> **PROBLEM TO SOLVE**: Say how many lines of the data contain "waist", and nothing more.
---+---
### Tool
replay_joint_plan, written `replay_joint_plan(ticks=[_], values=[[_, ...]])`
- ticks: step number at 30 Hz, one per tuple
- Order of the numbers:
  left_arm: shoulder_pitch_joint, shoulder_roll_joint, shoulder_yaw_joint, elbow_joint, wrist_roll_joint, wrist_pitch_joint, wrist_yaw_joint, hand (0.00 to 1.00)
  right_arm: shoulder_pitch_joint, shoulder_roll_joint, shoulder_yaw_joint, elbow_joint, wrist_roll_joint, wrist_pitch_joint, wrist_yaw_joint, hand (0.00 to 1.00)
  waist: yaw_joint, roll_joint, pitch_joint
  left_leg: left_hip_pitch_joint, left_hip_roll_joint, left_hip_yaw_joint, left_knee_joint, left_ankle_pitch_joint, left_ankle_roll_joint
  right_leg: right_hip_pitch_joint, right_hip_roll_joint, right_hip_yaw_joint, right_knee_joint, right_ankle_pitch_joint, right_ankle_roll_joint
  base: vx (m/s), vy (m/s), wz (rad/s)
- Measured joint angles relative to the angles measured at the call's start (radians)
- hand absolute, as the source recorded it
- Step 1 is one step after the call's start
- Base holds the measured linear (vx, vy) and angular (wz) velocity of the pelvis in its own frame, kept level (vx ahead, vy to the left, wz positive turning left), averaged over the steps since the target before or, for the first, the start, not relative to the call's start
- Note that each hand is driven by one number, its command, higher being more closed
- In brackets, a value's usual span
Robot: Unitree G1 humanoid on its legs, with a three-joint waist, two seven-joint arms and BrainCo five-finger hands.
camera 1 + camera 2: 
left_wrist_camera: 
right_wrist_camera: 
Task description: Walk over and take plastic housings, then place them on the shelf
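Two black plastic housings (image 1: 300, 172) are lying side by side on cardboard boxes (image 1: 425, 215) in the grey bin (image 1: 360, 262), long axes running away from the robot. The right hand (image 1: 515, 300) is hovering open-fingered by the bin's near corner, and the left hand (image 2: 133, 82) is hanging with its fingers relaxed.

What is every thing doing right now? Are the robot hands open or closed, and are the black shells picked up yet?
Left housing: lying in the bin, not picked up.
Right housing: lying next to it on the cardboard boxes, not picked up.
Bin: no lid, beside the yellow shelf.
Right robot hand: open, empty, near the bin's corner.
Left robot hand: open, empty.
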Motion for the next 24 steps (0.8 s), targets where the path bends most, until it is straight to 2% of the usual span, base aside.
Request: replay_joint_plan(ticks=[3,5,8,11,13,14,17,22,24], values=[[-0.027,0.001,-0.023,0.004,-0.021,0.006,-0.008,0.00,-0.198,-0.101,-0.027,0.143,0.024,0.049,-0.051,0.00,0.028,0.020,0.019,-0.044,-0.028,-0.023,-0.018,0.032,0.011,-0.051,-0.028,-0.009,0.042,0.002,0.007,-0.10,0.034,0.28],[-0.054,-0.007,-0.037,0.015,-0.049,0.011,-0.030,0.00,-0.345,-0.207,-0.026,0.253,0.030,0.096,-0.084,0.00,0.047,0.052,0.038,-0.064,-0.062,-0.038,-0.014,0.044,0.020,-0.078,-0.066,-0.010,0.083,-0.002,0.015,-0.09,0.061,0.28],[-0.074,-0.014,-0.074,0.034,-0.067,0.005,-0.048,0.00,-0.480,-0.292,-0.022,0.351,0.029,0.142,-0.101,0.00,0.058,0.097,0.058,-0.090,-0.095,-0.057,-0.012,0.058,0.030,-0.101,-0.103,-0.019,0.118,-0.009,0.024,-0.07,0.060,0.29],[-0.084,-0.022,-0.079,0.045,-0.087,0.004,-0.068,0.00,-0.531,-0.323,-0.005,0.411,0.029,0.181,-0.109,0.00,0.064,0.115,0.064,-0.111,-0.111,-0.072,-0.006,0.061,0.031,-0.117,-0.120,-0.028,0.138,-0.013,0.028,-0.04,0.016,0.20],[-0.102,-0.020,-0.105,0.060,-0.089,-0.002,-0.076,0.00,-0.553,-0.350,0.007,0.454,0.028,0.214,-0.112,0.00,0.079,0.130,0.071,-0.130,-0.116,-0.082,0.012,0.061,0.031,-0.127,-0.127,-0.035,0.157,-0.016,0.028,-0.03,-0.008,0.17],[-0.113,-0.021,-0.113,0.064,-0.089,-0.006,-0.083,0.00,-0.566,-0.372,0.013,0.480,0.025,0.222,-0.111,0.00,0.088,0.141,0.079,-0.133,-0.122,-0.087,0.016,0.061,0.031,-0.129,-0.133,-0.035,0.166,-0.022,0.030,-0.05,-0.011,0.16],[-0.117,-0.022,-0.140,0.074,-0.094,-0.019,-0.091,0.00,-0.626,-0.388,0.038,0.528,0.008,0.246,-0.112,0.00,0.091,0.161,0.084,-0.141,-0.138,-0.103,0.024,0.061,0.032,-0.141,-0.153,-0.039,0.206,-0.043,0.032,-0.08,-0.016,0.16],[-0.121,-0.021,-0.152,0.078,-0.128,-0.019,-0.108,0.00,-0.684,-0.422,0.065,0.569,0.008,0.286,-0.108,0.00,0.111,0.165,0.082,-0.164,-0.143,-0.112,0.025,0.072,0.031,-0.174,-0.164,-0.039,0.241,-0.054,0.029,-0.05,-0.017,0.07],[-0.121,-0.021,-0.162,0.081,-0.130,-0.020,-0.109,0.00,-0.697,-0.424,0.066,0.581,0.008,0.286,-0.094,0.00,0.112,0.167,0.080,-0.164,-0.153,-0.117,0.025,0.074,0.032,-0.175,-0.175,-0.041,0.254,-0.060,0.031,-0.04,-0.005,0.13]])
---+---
> **SOLUTION TO THE PROBLEM**: 2